Стоя над унитазом, Майлс разглядывал себя в зеркало. Лицо было усталым, осунувшимся. Конечно, время – ночь, но дело не только в сонном состоянии. Конечно, это стресс – просто и ясно. Наверное, теперь придется каждый день ставить будильник, чтобы вставать среди ночи и проверять, как отец себя чувствует. Может, его даже придется будить в такое глухое время, чтобы давать какие-нибудь лекарства. Как бы то ни было, он понял, что отныне о полноценном сне можно забыть.

Было бы легче, если бы Боб умер сразу.

Он чувствовал себя виноватым за то, что допускает такие мысли, что эгоистически ставит свои интересы выше благополучия собственного отца, но в такой час он не мог лгать самому себе и мог признаться, что перспектива ухода за инвалидом страшит его безмерно.

Спустив воду, он вернулся в спальню.
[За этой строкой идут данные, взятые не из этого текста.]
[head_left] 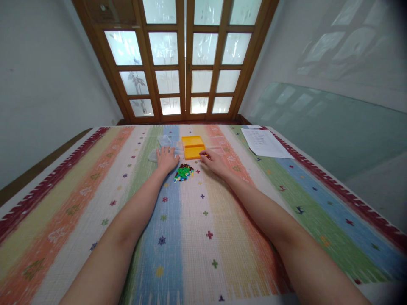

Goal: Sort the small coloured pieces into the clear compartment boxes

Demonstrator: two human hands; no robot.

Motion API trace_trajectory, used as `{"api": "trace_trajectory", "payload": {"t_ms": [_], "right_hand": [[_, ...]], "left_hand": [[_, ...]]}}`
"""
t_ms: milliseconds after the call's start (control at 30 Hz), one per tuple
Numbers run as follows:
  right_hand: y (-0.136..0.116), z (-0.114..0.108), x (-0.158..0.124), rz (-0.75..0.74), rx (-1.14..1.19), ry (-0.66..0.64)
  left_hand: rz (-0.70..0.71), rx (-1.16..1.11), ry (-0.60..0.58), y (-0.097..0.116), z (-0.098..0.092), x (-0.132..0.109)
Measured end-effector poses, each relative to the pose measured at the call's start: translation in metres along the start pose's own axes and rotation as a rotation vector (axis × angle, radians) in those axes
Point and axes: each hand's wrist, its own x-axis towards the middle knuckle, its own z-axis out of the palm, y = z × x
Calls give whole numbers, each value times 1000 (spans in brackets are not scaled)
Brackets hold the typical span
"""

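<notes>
My left hand (pixel 167 159) lies palm down with its fingers spread, on or against clear plastic packaging (pixel 153 155). At the front right corner of an open yellow plastic box (pixel 193 151) is my right hand (pixel 213 162). Its fingers are curled together in a pinch, and whatever they hold is too small or hidden to name. The box lies with its two halves unfolded, one behind the other. Between my hands and just in front of the box sits a pile of small green, brown, blue, yellow and white pieces (pixel 183 172).
A striped, patterned cloth (pixel 197 254) covers the table. Printed paper sheets (pixel 267 142) lie at the far right. Another clear plastic piece (pixel 218 146) rests right of the box. Behind the table stand wood-framed glass doors (pixel 187 72), with walls on both sides.
</notes>
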Motion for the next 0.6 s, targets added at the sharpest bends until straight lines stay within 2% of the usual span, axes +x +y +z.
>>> {"api": "trace_trajectory", "payload": {"t_ms": [167,333,467,600], "right_hand": [[4,0,1,-27,-26,0],[7,-7,2,-91,-282,86],[15,-15,2,-27,-443,191],[30,-21,3,11,-490,146]], "left_hand": [[3,-3,-4,-1,3,0],[0,-6,-3,-1,4,0],[-35,-23,-24,0,4,1],[-36,-6,17,2,4,0]]}}
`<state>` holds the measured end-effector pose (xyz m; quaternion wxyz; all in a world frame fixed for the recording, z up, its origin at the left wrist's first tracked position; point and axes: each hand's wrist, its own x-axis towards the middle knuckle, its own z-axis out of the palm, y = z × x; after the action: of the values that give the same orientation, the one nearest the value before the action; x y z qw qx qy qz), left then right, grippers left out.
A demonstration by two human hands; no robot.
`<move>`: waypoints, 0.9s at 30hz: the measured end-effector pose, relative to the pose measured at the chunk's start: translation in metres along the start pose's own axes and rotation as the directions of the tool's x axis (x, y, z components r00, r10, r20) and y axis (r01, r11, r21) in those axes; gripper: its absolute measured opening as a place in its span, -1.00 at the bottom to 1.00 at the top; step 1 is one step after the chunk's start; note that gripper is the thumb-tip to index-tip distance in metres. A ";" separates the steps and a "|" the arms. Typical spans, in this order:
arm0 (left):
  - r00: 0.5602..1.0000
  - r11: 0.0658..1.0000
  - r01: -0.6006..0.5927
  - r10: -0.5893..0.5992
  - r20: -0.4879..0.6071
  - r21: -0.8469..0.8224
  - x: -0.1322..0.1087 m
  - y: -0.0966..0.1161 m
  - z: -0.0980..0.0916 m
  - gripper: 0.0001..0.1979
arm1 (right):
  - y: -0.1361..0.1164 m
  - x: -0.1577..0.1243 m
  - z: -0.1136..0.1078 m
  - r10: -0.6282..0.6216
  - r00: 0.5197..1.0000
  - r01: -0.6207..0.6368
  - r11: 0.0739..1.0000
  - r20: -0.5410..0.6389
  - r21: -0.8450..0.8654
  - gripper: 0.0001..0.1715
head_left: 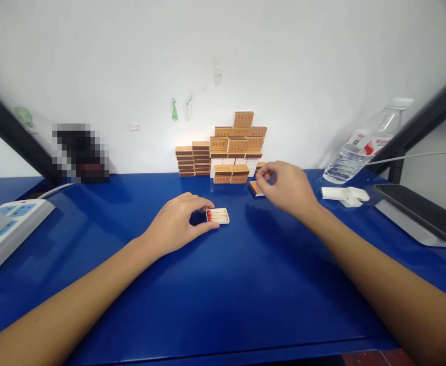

Он думал, что теперь будет ворочаться до утра, постоянно прокручивая в полусонном сознании самые негативные сценарии развития событий, но на самом деле уснул, едва голова коснулась подушки.

Но за мгновение до того, как провалиться в забытье, ему показалось, что вновь зазвучали чьи-то голоса.

Ему показалось, кто-то произнес отцовское имя.

Майлс проснулся по будильнику и на автомате исполнил все свои утренние процедуры – принял душ, побрился, потом пошел на кухню готовить завтрак.

Он запланировал себе утром поработать, а с середины дня взять отгул. За последнее время он брал слишком много отгулов, и хотя агентство проявляло понимание и терпимость, он чувствовал себя виноватым. Да, конечно, за все время работы здесь он не брал ни одного дня по болезни, так что давно пора было использовать свободные дни, и тем не менее он ощущал дискомфорт.

Утро было холодным, туманным. Он пил кофе с тостами и смотрел новости. В автомобильной сводке сообщили об авариях и опасных ситуациях на Пятом, Десятом и Семьсот десятом шоссе. Он решил добираться до работы смежными улочками, поэтому быстро допил кофе, чтобы иметь на дорогу минут пятнадцать в запасе.

Машина стояла вся мокрая от конденсата. Забросив портфель внутрь, он взял шланг и промыл стекла. В Анахайме, где прошло его детство, утренний туман всегда пах прелыми помидорами с завода Ханта в соседнем Фуллертоне. Хотя на самом деле запаха никакого не было, казалось, туман вбирает в себя все посторонние запахи, а затем распространяет их. И сейчас, спустя столько лет, каждый раз при виде тумана, который не пахнет помидорами, Майлсу казалось, что что-то не так.